The Twins value Cruz for his first season production at the plate in 2019 and also his extraordinary leadership in the clubhouse. The commitment of front office executives Derek Falvey and Thad Levine is influenced, though, by Cruz’s age and the Dominican Republic native has only a one-year deal with the club. The next season or two will show whether Cruz can join a group that includes Ty Cobb, Willie Mays, David Ortiz and Ted Williams who could still terrorize pitchers in their early 40’s.
Cruz made national headlines Sunday night winning the Muhammad Ali Sports Humanitarian Award as part of television’s ESPYS honors. The award, per a statement from the Twins, recognizes an athlete “whose continued, demonstrated leadership has created a measured positive impact on their community through sports.” Cruz has been praised for years in recognition for his charitable work in Latin America and the United States.
Other candidates for the award Cruz won included former Minnesota pro basketball stars Kevin Love and Maya Moore.
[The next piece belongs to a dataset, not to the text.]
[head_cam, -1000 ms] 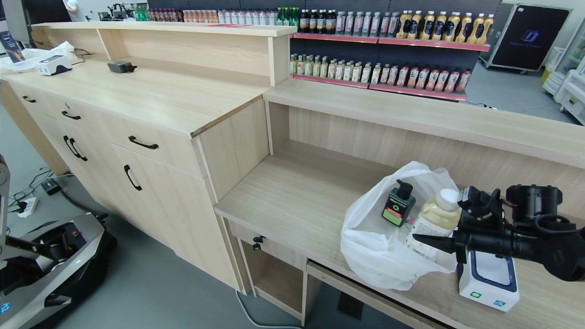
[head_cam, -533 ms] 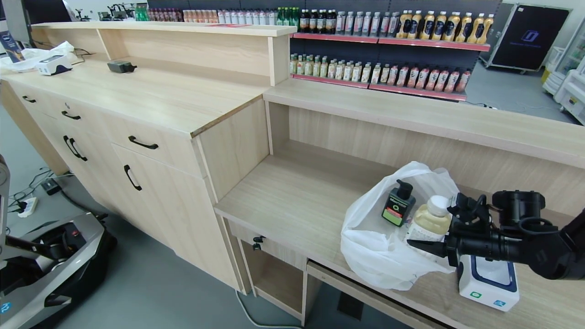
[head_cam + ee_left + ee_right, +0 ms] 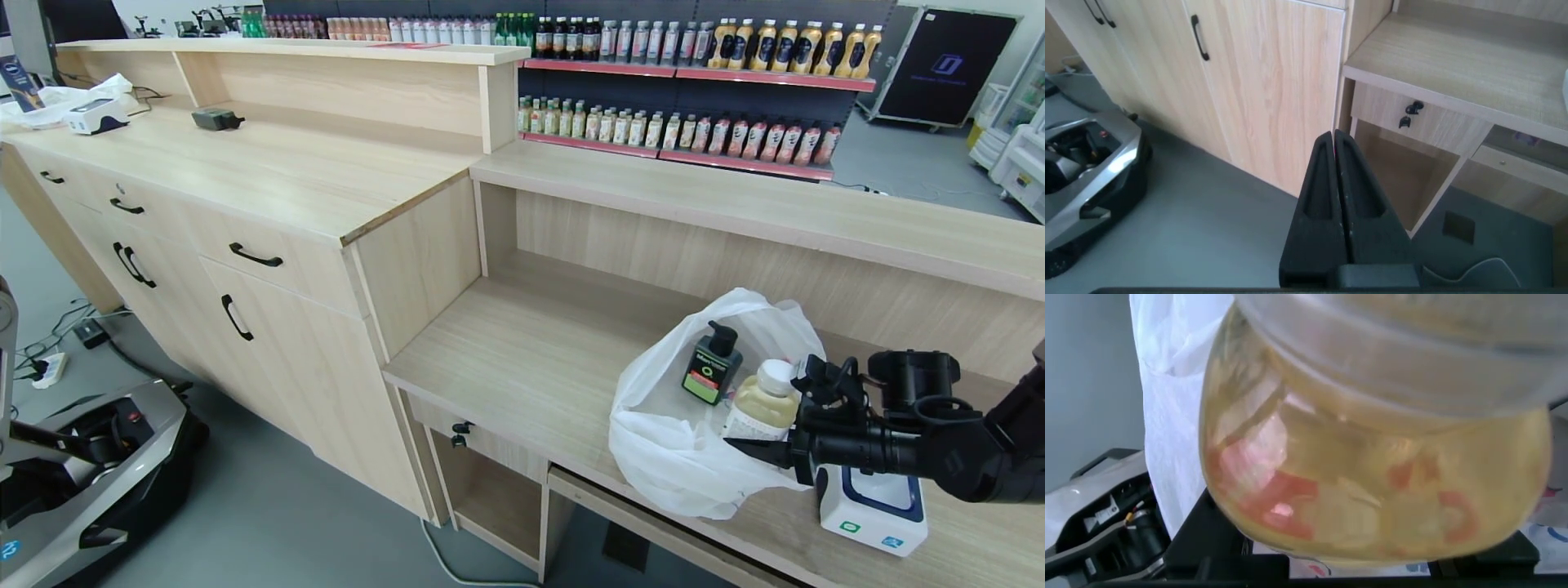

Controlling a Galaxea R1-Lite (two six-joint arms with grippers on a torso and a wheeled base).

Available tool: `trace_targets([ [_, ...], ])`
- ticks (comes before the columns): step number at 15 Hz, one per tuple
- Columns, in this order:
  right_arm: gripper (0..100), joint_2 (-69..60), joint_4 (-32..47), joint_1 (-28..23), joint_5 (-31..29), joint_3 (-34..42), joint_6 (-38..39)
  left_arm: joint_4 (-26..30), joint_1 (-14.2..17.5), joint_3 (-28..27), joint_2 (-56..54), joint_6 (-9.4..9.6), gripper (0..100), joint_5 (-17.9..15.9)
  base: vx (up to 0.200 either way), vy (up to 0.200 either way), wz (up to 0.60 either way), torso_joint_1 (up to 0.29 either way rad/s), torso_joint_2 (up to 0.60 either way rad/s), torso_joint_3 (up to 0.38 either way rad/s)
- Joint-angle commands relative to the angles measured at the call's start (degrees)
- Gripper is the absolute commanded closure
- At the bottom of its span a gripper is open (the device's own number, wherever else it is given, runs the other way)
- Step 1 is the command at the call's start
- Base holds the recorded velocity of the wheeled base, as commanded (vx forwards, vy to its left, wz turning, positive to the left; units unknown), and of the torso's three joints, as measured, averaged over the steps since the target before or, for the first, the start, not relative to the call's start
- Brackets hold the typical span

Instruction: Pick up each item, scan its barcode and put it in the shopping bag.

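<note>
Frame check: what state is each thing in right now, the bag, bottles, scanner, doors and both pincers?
shopping bag: open, lying on the counter.
pump bottle: standing inside the bag.
drink bottle: capped, tilted, held at the bag's mouth.
right pincer: shut on the drink bottle.
left pincer: shut, empty.
scanner: standing beside the bag.
cabinet doors: shut.

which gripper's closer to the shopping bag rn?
Right. The right gripper holds a bottle at the opening of the bag. The left gripper hangs shut, low over the floor by the cabinet, far from the bag.
</note>
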Motion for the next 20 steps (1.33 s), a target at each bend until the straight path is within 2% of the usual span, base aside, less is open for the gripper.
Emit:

The National Football Foundation & College Football Hall of Fame recently announced candidates for the class of 2021 but no former Golden Gophers are on the ballot. Greg Eslinger meets the criteria and should be a candidate after one of the most honored careers for a lineman in Gopher history.
Eslinger won the prestigious Outland and Rimington awards in 2005 for his superb blocking as Minnesota’s center. He was named to two All-American teams in his junior season of 2004, and made six such teams in 2005.
Former national championship and Big Ten title coach Murray Warmath was at Minnesota for 18 seasons. He isn’t in the hall of fame because criteria for coaches includes a winning percentage of .600 or better. His winning percentage was .526.
New co-defensive coordinator Andre Patterson on who is going to be calling the defense during games: “It’s up to the boss (head coach Mike Zimmer).”